The Big Bang theory. It relates as much to the economy as cosmology. The difference between the two, though, is when that bang takes place. On Mad Money, it’s the end, not the beginning, that matters – at least in this market.
What are we talking about here? Bear markets, like the one we’ve been in, end with a bang, Cramer said. In 1990, it was the failure of Citigroup . In 1996, the Russian financial system collapsed. Long Term Capital Management was the end of 1998’s troubles. Last week, Bear Stearns went bang.
But the implosion of the fifth-largest investment bank wasn’t the only trouble. Fannie Mae and Freddie Mac were on a disastrous precipice and no matter how much the Federal Reserve cut interest rates, the situation just got worse.
Look at this market now, though: The White House freed up Fannie and Freddie to buy more loans, putting the companies back on their feet. This, and the fact that most bad loans will finish resetting in six months, should put housing back on its feet, too, Cramer said. By this fall, he’s expecting house prices to stop depreciating.
And banks now have some breathing room to put those low interest rates to work. They’ll keep savings-account rates low while charging more for mortgages, pocketing the difference. And with Fannie and Freddie back in the game, why not lend? Banks will hand off those loans and take the risk out of their business.
Bob Steel, former Goldman Sachs salesman now working for the Treasury, brokered the Bear Stearns buyout. “This more than anything else, this bang,” Cramer said, “is what I think ended the bear market.” The deal let Wall Street know there was a safety net in place. The feds had a plan to save the next bank that went under and a chance for those who survived to possibly profit.
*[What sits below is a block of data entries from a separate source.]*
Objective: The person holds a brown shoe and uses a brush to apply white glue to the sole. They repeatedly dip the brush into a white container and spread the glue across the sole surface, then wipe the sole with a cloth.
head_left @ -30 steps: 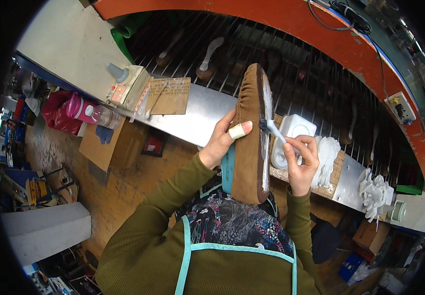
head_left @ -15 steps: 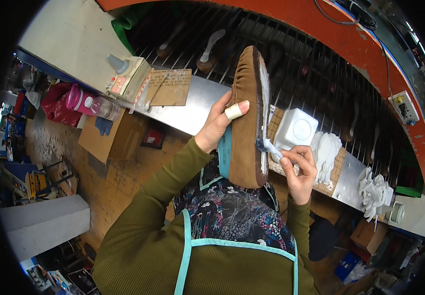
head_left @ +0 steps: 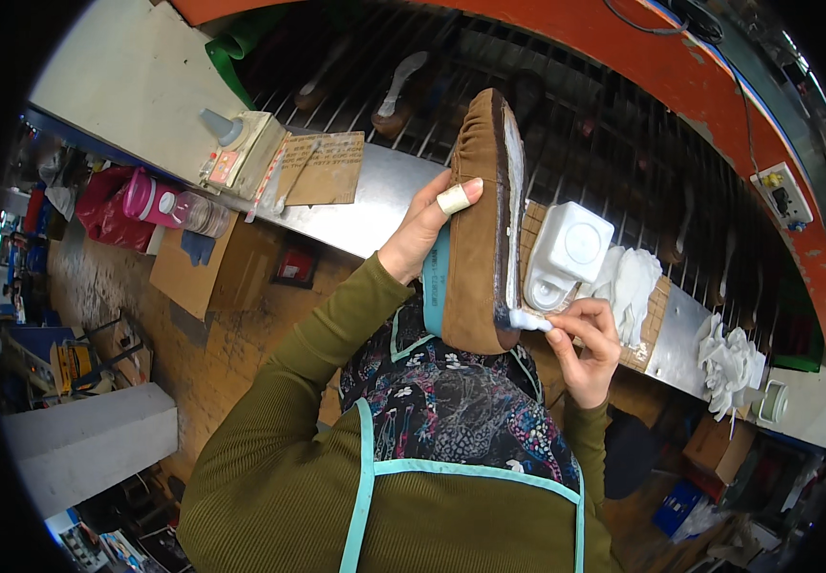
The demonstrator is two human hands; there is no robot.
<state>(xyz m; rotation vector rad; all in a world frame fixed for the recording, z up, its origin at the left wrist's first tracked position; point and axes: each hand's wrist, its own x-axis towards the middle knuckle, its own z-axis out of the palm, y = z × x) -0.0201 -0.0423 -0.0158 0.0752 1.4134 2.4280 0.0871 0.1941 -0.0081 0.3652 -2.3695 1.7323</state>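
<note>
Metal bench [head_left: 375, 196] and barred rack [head_left: 575, 105] stretch beyond both hands. The left hand [head_left: 422, 237] grips the brown shoe [head_left: 476, 239], which lies just right of that grip, long axis running away from the body, toe pointing rackward. The right hand [head_left: 587, 351], nearer the heel, pinches a white brush [head_left: 530, 322], its tip leftward, touching the shoe's edge.

I hold a brown shoe [head_left: 475, 258] lengthwise mid-frame, pleated end up, white-smeared sole facing right; my small white brush [head_left: 531, 322] touches its lower end.
</note>
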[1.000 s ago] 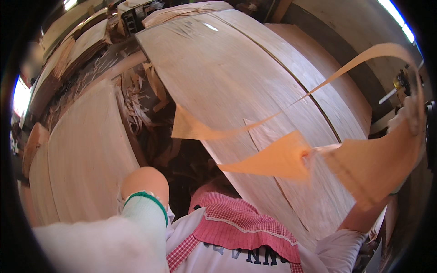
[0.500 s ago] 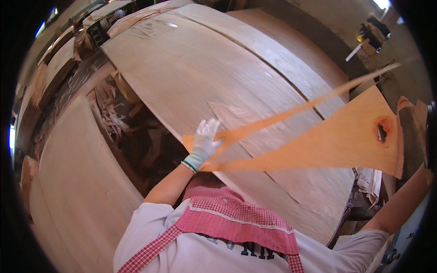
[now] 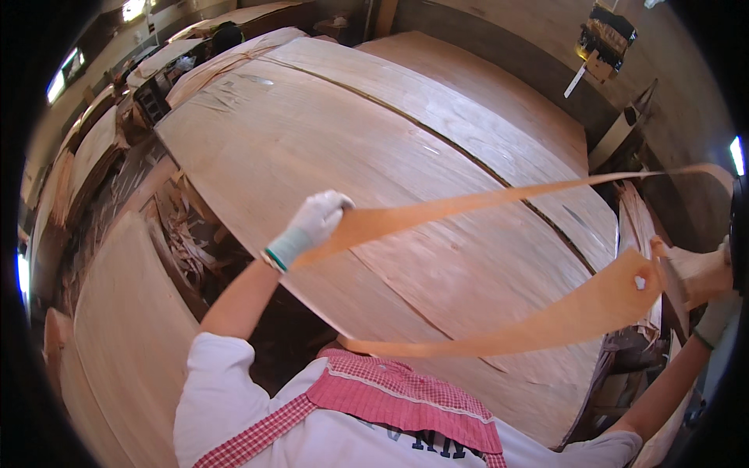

Now, with the financials on the rise again, other sectors can follow. Cramer recommended Costco , Deckers and Black and Decker , saying retailers and the items they sell are buys. Tech stocks like EMC and IBM that sell to the financials are good, too. Homegamers looking for a financial, rather than a play on one, should consider JPMorgan Chase and Goldman Sachs. Or go with a growth stock with a good dividend like Procter & Gamble. Stocks like PG are most threatened by inflation, Cramer said, but inflation’s less of a worry when financials rally.
A word of caution, though: The market’s already made a huge move. So buy in small quantities until a pullback gives you the chance to load up.
Jim's charitable trust owns EMC and Goldman Sachs.